## Task description
Among the entries below, one stretch runs from the line that contains "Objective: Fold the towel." through the line that contains "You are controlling". Repeat that stretch exactly, ends included, and only that.

## Data supplied
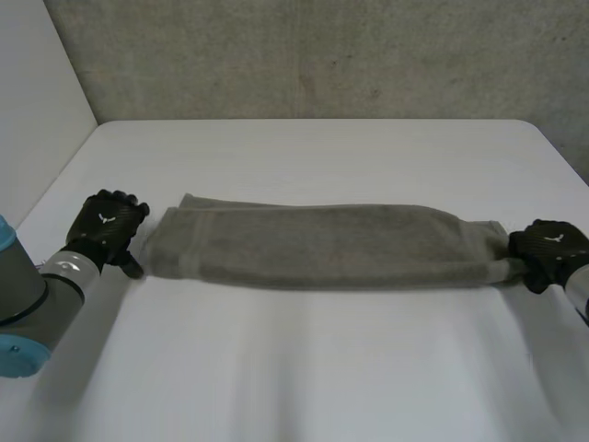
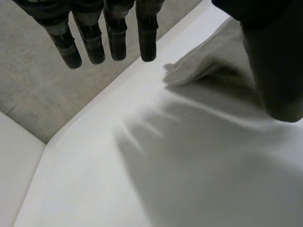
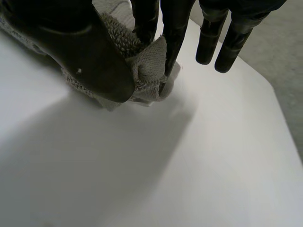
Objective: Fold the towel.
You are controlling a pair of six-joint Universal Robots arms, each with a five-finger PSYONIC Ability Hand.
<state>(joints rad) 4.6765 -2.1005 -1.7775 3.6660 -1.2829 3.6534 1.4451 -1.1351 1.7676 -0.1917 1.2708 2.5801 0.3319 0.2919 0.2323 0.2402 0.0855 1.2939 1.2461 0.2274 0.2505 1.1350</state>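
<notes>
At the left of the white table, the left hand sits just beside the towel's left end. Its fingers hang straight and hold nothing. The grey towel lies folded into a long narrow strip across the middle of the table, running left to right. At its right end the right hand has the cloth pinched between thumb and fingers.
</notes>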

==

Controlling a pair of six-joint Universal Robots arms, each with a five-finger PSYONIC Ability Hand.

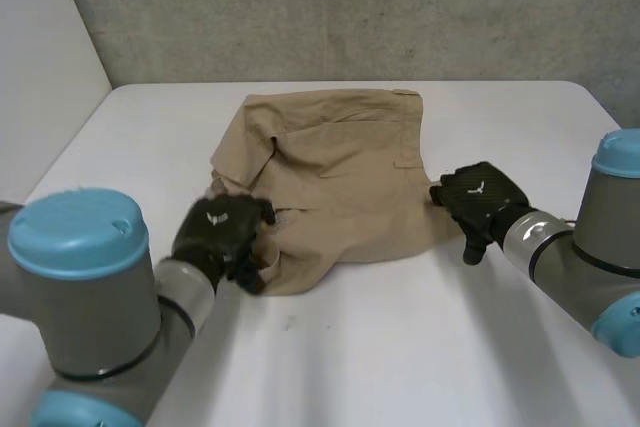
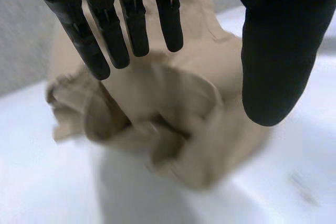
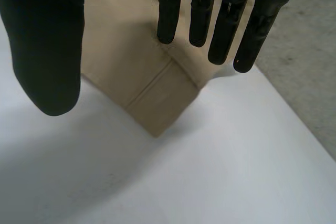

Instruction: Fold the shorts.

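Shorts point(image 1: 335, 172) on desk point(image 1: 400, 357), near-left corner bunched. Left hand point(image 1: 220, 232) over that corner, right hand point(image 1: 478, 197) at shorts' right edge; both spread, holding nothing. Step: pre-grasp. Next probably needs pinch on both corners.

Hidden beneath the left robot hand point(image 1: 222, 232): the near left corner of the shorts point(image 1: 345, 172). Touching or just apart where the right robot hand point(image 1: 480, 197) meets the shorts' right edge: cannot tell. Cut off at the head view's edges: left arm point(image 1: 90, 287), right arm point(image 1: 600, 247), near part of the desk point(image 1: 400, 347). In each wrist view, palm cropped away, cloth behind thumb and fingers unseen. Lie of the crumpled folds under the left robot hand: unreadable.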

## Task output
Objective: Fold the towel.
You are controlling a pair of six-joint Universal Robots arms, each with a five-finger PSYONIC Ability Hand.

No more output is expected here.